Yavaş yavaş herkes bir müzik aleti seçiyor kendine. Hepimiz müzik aletlerimize ısınıyoruz bir süre, ses çıkarıyoruz. Henüz ortada sesler var, müzik yok. Zamanın başlangıcında gibiyiz. Kaotik bir durum.
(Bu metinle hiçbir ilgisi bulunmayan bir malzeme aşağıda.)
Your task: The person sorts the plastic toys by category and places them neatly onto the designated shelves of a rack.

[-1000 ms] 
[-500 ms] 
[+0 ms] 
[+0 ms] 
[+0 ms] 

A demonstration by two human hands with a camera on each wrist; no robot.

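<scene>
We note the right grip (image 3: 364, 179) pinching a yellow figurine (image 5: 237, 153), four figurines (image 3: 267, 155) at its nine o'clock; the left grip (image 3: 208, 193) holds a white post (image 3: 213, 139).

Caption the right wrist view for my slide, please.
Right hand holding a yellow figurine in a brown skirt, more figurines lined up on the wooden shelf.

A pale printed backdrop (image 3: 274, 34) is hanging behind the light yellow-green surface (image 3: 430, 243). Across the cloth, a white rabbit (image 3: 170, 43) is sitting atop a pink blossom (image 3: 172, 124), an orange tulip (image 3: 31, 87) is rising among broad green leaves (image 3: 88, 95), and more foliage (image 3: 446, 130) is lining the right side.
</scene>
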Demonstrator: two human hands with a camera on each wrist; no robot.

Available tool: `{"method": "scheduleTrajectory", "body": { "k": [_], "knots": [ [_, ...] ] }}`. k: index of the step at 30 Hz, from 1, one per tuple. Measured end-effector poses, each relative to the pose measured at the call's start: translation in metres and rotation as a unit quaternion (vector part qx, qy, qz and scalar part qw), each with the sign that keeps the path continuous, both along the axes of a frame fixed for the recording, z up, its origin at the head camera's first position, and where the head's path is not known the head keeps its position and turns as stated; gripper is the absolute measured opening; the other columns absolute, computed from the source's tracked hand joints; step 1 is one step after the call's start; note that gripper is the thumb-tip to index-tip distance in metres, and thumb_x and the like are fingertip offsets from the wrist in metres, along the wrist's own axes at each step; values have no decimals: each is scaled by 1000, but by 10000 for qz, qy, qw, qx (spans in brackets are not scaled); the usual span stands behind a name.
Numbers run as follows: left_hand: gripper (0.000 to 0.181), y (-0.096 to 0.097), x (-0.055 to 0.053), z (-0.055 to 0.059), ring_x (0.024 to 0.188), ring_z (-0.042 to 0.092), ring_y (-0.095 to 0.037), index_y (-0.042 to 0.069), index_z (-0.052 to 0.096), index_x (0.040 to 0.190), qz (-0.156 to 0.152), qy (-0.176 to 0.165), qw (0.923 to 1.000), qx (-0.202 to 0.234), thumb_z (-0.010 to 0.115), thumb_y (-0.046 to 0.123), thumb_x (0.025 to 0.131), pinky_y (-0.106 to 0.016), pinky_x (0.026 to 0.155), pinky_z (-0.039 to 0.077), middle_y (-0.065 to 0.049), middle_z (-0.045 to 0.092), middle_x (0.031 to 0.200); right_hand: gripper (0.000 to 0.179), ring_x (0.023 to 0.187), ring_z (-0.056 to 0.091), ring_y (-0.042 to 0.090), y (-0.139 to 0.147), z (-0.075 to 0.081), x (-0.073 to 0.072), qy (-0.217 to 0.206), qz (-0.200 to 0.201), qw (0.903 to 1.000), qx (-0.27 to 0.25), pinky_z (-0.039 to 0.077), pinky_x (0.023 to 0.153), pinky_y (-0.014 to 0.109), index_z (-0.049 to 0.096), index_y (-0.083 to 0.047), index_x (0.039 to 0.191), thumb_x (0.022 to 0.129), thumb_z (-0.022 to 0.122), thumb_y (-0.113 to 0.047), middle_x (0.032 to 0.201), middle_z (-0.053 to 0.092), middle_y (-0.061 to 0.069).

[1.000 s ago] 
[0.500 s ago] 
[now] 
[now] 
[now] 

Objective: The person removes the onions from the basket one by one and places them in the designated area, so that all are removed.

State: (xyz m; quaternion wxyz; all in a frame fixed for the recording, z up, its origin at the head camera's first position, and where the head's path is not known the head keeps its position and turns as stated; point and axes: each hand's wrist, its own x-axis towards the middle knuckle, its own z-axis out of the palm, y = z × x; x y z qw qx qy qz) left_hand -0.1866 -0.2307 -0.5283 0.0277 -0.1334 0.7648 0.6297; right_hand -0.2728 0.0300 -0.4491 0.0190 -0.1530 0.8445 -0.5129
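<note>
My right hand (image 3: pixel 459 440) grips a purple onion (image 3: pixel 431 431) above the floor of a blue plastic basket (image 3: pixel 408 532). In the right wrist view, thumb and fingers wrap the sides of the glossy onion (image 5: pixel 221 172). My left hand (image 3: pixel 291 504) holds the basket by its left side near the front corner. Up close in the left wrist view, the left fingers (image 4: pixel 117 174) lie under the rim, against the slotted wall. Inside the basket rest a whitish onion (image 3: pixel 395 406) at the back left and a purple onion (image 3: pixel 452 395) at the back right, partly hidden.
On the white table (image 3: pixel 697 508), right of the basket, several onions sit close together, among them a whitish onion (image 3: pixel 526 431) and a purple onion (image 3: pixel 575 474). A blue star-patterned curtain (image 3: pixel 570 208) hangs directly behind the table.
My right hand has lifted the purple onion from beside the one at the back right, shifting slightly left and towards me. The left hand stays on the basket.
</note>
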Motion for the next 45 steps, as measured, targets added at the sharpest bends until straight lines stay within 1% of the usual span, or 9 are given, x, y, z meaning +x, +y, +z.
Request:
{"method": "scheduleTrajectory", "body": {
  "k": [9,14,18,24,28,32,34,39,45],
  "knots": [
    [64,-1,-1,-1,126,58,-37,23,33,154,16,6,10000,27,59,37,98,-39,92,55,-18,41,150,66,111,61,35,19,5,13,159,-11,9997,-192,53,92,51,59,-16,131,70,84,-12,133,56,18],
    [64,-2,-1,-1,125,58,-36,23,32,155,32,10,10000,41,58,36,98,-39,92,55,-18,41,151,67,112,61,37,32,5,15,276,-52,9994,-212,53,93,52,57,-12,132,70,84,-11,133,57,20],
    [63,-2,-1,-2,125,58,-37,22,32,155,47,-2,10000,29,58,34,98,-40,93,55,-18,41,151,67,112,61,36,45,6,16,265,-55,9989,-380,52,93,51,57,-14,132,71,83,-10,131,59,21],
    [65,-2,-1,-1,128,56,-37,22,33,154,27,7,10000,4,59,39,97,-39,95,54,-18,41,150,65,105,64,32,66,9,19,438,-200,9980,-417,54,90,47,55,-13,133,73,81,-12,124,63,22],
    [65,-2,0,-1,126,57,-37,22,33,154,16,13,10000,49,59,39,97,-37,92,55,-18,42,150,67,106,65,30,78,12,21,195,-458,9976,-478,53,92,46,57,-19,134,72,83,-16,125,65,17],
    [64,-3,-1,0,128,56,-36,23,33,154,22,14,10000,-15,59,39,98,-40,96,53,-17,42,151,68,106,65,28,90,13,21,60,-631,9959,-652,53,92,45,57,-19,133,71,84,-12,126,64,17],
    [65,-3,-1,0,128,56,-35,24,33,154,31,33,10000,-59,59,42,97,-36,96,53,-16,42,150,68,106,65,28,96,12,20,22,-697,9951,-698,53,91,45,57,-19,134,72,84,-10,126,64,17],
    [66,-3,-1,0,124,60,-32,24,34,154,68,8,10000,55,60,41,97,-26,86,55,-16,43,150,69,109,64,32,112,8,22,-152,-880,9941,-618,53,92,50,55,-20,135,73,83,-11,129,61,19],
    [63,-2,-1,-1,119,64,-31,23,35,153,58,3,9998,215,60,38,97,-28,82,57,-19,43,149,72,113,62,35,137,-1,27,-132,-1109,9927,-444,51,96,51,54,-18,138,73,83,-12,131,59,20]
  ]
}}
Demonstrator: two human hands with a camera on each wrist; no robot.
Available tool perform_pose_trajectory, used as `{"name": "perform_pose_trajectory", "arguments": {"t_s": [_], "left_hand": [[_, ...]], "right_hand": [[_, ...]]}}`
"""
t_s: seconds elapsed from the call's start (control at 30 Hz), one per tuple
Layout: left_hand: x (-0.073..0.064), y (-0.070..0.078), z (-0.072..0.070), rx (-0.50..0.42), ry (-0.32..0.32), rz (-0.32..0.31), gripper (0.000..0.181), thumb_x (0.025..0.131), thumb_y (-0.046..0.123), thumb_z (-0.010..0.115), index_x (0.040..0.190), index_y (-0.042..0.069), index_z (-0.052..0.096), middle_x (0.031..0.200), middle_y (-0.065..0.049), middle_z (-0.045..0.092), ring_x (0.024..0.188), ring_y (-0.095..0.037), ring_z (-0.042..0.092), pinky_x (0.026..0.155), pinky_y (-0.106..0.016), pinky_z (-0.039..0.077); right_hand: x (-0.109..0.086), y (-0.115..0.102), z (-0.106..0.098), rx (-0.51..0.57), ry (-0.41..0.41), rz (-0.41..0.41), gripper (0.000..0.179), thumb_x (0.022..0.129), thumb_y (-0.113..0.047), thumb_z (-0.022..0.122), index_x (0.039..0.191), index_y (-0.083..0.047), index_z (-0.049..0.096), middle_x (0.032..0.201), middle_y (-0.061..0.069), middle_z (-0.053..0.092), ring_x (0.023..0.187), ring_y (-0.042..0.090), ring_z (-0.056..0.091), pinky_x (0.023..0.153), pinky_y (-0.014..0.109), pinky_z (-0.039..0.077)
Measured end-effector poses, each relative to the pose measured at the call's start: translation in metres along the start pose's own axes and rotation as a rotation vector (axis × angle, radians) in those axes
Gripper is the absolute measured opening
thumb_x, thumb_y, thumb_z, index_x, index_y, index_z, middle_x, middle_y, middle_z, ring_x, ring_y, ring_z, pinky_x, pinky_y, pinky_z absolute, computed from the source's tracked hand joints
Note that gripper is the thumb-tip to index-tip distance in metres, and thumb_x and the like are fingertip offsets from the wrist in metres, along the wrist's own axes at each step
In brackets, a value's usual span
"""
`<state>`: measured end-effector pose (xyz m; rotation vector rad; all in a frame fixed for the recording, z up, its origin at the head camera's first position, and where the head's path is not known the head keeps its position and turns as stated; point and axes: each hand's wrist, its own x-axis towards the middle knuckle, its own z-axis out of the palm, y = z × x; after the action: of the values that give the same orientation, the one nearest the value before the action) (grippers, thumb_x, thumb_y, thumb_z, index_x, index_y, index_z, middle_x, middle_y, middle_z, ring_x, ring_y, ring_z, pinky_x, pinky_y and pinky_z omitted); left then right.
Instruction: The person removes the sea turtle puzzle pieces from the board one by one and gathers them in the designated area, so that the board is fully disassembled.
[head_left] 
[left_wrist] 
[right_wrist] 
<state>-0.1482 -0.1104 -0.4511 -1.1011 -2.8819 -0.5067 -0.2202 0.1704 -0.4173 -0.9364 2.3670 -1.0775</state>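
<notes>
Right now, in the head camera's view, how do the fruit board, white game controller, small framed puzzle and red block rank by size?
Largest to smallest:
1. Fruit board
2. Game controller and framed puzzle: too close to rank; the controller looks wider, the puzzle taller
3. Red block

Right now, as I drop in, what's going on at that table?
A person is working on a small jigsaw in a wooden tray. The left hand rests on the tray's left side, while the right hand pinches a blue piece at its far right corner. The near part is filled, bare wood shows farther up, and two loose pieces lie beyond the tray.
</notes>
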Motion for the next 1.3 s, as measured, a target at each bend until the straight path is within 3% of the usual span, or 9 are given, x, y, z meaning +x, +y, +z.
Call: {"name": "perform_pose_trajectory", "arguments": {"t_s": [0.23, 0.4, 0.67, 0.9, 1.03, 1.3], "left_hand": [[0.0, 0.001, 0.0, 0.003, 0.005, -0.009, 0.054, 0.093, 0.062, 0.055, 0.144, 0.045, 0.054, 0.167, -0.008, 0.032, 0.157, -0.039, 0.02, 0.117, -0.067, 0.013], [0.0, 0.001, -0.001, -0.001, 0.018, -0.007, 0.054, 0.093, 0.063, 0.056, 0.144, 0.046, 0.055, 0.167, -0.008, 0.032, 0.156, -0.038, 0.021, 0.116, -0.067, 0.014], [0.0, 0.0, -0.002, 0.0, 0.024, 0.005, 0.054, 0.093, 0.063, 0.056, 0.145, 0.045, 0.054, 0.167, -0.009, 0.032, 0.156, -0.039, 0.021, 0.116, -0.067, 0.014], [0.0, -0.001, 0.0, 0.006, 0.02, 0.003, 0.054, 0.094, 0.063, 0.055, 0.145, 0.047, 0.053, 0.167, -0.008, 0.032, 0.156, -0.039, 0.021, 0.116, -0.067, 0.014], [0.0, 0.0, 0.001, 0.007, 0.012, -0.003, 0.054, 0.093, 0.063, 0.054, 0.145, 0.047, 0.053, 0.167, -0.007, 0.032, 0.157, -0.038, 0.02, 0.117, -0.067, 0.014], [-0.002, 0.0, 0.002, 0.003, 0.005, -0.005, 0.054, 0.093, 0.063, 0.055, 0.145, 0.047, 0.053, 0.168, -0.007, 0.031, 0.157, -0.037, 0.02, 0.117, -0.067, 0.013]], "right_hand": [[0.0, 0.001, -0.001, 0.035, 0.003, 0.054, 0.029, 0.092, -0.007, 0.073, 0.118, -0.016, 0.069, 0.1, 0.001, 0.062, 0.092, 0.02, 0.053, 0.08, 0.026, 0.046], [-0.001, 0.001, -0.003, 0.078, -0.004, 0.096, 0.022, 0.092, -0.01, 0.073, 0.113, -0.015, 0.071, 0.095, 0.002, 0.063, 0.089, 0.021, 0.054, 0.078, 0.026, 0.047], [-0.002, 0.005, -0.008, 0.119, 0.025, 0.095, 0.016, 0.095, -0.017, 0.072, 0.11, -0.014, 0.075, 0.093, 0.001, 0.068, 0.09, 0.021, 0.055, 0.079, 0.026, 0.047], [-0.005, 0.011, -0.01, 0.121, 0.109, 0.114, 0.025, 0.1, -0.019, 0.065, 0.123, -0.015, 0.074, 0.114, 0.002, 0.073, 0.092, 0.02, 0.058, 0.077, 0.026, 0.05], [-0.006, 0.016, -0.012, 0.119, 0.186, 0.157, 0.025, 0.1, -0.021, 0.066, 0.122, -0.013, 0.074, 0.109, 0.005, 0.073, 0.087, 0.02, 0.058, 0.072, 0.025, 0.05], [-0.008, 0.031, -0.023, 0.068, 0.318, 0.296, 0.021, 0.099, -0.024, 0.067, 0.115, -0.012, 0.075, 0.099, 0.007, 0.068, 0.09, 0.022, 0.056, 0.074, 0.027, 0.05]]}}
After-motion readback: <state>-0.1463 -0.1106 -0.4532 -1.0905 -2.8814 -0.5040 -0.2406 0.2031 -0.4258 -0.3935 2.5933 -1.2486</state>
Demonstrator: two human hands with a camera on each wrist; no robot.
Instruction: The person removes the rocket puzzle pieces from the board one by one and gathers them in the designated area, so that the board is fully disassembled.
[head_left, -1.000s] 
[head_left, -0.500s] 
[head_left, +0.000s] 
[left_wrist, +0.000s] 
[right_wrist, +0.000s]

Derken birimiz bir ritim yakalıyor, sonra davul ona eşlik etmeye başlıyor, yavaş yavaş eklemleniyor her bir alet. Her birinin katılımı tek tek fark ediliyor. Bendir ekleniyor, ziller duyuluyor sonra çıs çıs çıs, marakasın çıkı çıkıları, kastanyetin çık çıkıraklarına karışıyor. Birimiz gonga dokunuyor çoooiiiinggg diye, diğerimiz ses çıkarıyor, bir ezgi yükseliyor ondan. Sonra bir diğerimiz dans etmeye başlıyor, eğilip bükülüyor gövdesi, bedenine kıpırdaması için izin veriyor. Neresini oynatacağını düşünmüyor.
Ritmin büyüsüne kapılıyoruz hep birlikte.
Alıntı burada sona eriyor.